■ WHAT THIS TASK INVOLVES:
Write out the whole listing exactly; no images belong in it.

■ EXERCISE DATA:

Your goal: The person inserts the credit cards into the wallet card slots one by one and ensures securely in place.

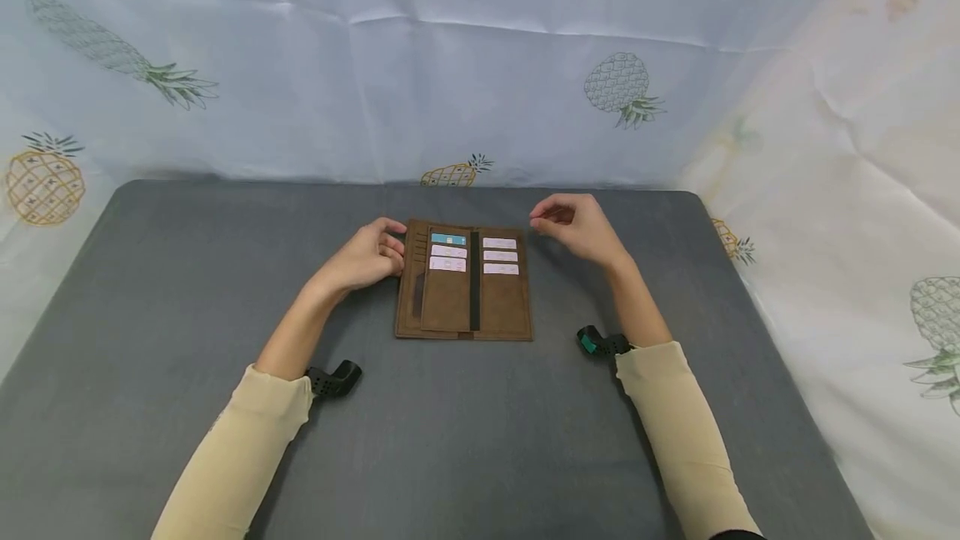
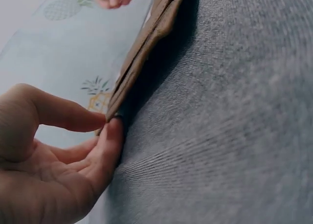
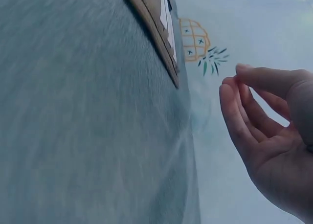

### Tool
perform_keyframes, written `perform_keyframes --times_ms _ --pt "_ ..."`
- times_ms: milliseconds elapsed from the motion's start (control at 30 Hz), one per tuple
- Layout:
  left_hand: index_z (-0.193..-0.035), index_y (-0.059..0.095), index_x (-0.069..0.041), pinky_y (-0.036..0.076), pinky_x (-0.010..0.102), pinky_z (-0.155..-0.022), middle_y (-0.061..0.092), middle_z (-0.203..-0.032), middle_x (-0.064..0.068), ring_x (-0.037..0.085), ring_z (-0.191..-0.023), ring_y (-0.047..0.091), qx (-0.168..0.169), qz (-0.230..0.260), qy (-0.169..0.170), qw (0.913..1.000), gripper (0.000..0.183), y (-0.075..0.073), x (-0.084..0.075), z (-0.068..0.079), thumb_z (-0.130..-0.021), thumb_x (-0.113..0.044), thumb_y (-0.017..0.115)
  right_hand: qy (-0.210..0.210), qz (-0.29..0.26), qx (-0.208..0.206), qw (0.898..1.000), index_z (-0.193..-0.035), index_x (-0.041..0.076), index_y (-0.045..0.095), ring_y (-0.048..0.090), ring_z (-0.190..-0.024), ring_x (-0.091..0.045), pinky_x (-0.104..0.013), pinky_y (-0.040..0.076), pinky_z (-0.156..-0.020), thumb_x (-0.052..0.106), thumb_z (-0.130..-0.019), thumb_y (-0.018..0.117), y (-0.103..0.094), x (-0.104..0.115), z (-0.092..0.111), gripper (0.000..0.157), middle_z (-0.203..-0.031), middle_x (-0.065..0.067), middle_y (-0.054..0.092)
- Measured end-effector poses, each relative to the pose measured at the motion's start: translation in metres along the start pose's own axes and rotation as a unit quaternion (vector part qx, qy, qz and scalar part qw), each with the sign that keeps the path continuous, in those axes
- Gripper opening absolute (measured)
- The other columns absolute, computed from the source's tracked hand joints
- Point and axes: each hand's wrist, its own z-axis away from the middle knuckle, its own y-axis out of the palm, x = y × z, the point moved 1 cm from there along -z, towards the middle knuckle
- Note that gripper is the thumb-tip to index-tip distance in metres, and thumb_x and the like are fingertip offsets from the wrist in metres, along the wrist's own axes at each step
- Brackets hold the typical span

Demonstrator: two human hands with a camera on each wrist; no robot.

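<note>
A brown bifold wallet (image 1: 504,302) lies spread flat, a dark strip down its middle. On its left side a blue card (image 1: 438,239) pokes out above two pale pink cards (image 1: 447,264); several pale cards (image 1: 500,256) fill slots on the right side. My left hand (image 1: 367,255) pinches the wallet's left edge between thumb and fingers; the left wrist view shows that edge (image 2: 129,79) tipped up at the fingertips. Off the wallet's upper right corner, my right hand (image 1: 576,226) hovers apart from it, fingers loosely bent toward the thumb, holding nothing.
The wallet rests on a dark grey table (image 1: 465,440). Behind and to the right hangs a pale cloth (image 1: 487,90) with pineapple prints. A black wrist camera (image 1: 335,378) sits on the left wrist, and another camera (image 1: 602,343) on the right.
</note>
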Motion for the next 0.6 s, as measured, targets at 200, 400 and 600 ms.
perform_keyframes --times_ms 200,400,600 --pt "-0.157 0.044 0.005 0.057 0.044 -0.091 0.063 -0.127 0.025 0.036 -0.106 0.07 -0.024 -0.086 0.007 0.996 0.056 -0.015 0.001 0.007 -0.105 -0.009 0.058 -0.01 0.038 -0.047 0.998 -0.114 0.003 0.079 0.076 -0.094 -0.03 -0.014 0.056 -0.079 0.013 -0.104 0.074 -0.019 -0.001 0.02 0.015 -0.108 -0.02 0.079" --pt "-0.151 0.053 0.005 0.057 0.056 -0.091 0.066 -0.125 0.027 0.041 -0.109 0.069 -0.075 -0.199 0.04 0.9764 0.047 -0.047 -0.006 0.034 -0.107 -0.013 0.06 -0.088 0.14 -0.144 0.976 -0.112 0.0 0.079 0.076 -0.09 -0.029 -0.009 0.053 -0.081 0.007 -0.102 0.076 -0.043 0.005 0.033 0.013 -0.104 -0.019 0.079" --pt "-0.158 0.051 -0.002 0.047 0.072 -0.106 0.061 -0.144 0.032 0.052 -0.131 0.059 -0.231 -0.35 0.132 0.8984 0.063 -0.076 -0.02 0.057 -0.108 -0.038 0.062 -0.118 0.258 -0.169 0.944 -0.155 0.005 0.057 0.06 -0.136 -0.049 -0.066 0.05 -0.11 0.045 -0.106 0.07 -0.056 0.013 0.031 0.064 -0.151 -0.028 0.058"
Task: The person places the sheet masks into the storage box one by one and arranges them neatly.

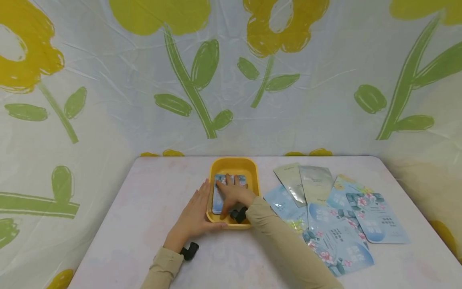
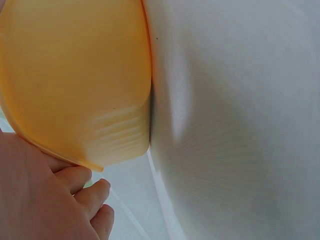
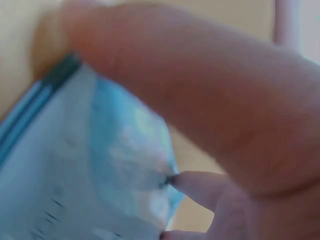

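In the head view a yellow plastic bin (image 1: 254, 168) stands at the table's far middle, with light-blue floral sheet mask packets (image 1: 218, 200) stacked inside. My left hand (image 1: 195, 210) lies along the bin's left wall, fingers extended, thumb at the near rim. The left wrist view shows the bin's outer wall (image 2: 75, 75) with fingers (image 2: 92, 197) by its rim. Reaching into the bin, my right hand (image 1: 232, 192) spreads its fingers over the stack. Close up in the right wrist view, the thumb (image 3: 175, 75) crosses above the top packet (image 3: 65, 165), and fingertips meet its far edge.
Right of the bin, several blue floral packets (image 1: 339, 245) lie fanned and overlapping. Two silvery-beige packets (image 1: 315, 180) are behind them. Black wrist cameras (image 1: 189, 251) sit on both wrists. Flower-printed cloth (image 1: 317, 100) walls the table's back and sides.
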`<state>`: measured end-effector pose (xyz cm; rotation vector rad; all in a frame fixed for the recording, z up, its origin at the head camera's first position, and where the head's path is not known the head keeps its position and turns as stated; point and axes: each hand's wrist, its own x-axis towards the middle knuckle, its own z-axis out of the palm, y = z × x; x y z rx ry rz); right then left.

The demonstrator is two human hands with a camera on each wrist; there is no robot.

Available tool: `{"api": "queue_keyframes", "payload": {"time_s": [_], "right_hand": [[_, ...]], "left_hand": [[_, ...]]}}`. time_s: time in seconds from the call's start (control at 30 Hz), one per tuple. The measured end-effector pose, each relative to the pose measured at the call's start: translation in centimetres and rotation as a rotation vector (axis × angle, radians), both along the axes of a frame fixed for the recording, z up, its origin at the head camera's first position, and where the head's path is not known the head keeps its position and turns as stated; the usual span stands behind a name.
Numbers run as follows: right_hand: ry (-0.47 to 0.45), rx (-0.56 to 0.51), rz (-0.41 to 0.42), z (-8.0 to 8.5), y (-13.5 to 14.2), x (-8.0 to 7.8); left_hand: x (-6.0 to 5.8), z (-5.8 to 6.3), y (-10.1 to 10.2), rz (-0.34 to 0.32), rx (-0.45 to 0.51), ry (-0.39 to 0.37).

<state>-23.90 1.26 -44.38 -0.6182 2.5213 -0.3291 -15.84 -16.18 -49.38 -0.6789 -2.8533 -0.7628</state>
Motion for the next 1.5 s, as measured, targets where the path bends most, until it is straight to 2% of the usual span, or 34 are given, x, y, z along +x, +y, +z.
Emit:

■ OUTPUT:
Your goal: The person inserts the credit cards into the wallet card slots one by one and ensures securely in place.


### Tool
perform_keyframes, written `perform_keyframes --times_ms _ --pt "_ ..."`
- times_ms: milliseconds elapsed from the motion's start (control at 30 Hz), one per tuple
- Layout:
  left_hand: index_z (-0.193..-0.035), index_y (-0.059..0.095), index_x (-0.069..0.041), pinky_y (-0.036..0.076), pinky_x (-0.010..0.102), pinky_z (-0.155..-0.022), middle_y (-0.061..0.092), middle_z (-0.203..-0.032), middle_x (-0.064..0.068), ring_x (-0.037..0.085), ring_z (-0.191..-0.023), ring_y (-0.047..0.091), qx (-0.168..0.169), qz (-0.230..0.260), qy (-0.169..0.170), qw (0.913..1.000), gripper (0.000..0.183), y (-0.075..0.073), x (-0.084..0.075), z (-0.068..0.079), thumb_z (-0.130..-0.021), thumb_x (-0.113..0.044), thumb_y (-0.017..0.115)
  right_hand: qy (-0.210..0.210), qz (-0.29..0.26), qx (-0.208..0.206), qw (0.898..1.000), index_z (-0.193..-0.035), index_x (-0.041..0.076), index_y (-0.045..0.095), ring_y (-0.048..0.090), ring_z (-0.190..-0.024), ring_x (-0.091..0.045), pinky_x (-0.104..0.013), pinky_y (-0.040..0.076), pinky_z (-0.156..-0.020), thumb_x (-0.052..0.106), thumb_z (-0.130..-0.019), thumb_y (-0.018..0.117), y (-0.103..0.094), x (-0.104..0.115), z (-0.092..0.111), gripper (0.000..0.157), middle_z (-0.203..-0.031), middle_x (-0.065..0.067), middle_y (-0.054..0.092)
- Measured end-effector poses, each relative to the pose measured at the motion's start: translation in metres along the start pose's own axes and rotation as a unit quaternion (vector part qx, qy, qz and scalar part qw), each with the sign that keeps the path continuous, in those axes
- Gripper opening absolute (measured)
- The other columns absolute, computed from the source's tracked hand joints
- Point and axes: each hand's wrist, its own z-axis away from the middle knuckle, its own y-axis out of the palm, x = y × z, the point moved 1 cm from there along -z, towards the middle knuckle
- Note that gripper is the thumb-tip to index-tip distance in metres, and thumb_x and the like are fingertip offsets from the wrist in metres, along the wrist's own axes at each step
- Brackets hold the typical span

Demonstrator: two human hands with a camera on each wrist; no robot.

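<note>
A brown bifold wallet (image 1: 504,302) lies spread flat, a dark strip down its middle. On its left side a blue card (image 1: 438,239) pokes out above two pale pink cards (image 1: 447,264); several pale cards (image 1: 500,256) fill slots on the right side. My left hand (image 1: 367,255) pinches the wallet's left edge between thumb and fingers; the left wrist view shows that edge (image 2: 129,79) tipped up at the fingertips. Off the wallet's upper right corner, my right hand (image 1: 576,226) hovers apart from it, fingers loosely bent toward the thumb, holding nothing.
The wallet rests on a dark grey table (image 1: 465,440). Behind and to the right hangs a pale cloth (image 1: 487,90) with pineapple prints. A black wrist camera (image 1: 335,378) sits on the left wrist, and another camera (image 1: 602,343) on the right.
</note>
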Motion for the next 0.6 s, as measured, targets at 200, 400 and 600 ms.
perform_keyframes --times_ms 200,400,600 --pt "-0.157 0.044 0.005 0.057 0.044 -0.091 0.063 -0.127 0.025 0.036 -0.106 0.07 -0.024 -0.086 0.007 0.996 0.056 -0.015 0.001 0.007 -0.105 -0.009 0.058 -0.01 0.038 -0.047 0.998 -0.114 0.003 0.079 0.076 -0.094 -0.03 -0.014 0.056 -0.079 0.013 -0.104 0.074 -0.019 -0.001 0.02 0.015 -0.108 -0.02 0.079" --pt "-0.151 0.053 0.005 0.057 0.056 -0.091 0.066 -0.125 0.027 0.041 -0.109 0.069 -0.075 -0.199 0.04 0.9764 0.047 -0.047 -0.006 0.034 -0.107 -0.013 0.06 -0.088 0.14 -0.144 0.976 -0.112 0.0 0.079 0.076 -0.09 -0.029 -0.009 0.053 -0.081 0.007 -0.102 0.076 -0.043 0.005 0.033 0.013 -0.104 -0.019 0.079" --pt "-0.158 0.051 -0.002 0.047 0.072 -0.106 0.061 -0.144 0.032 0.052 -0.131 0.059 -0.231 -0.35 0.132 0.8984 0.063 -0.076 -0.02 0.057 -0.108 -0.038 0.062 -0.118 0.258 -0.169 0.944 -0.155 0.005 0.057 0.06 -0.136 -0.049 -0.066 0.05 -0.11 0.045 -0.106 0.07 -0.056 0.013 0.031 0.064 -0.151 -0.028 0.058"
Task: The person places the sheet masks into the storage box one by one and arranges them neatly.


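In the head view a yellow plastic bin (image 1: 254, 168) stands at the table's far middle, with light-blue floral sheet mask packets (image 1: 218, 200) stacked inside. My left hand (image 1: 195, 210) lies along the bin's left wall, fingers extended, thumb at the near rim. The left wrist view shows the bin's outer wall (image 2: 75, 75) with fingers (image 2: 92, 197) by its rim. Reaching into the bin, my right hand (image 1: 232, 192) spreads its fingers over the stack. Close up in the right wrist view, the thumb (image 3: 175, 75) crosses above the top packet (image 3: 65, 165), and fingertips meet its far edge.
Right of the bin, several blue floral packets (image 1: 339, 245) lie fanned and overlapping. Two silvery-beige packets (image 1: 315, 180) are behind them. Black wrist cameras (image 1: 189, 251) sit on both wrists. Flower-printed cloth (image 1: 317, 100) walls the table's back and sides.
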`<state>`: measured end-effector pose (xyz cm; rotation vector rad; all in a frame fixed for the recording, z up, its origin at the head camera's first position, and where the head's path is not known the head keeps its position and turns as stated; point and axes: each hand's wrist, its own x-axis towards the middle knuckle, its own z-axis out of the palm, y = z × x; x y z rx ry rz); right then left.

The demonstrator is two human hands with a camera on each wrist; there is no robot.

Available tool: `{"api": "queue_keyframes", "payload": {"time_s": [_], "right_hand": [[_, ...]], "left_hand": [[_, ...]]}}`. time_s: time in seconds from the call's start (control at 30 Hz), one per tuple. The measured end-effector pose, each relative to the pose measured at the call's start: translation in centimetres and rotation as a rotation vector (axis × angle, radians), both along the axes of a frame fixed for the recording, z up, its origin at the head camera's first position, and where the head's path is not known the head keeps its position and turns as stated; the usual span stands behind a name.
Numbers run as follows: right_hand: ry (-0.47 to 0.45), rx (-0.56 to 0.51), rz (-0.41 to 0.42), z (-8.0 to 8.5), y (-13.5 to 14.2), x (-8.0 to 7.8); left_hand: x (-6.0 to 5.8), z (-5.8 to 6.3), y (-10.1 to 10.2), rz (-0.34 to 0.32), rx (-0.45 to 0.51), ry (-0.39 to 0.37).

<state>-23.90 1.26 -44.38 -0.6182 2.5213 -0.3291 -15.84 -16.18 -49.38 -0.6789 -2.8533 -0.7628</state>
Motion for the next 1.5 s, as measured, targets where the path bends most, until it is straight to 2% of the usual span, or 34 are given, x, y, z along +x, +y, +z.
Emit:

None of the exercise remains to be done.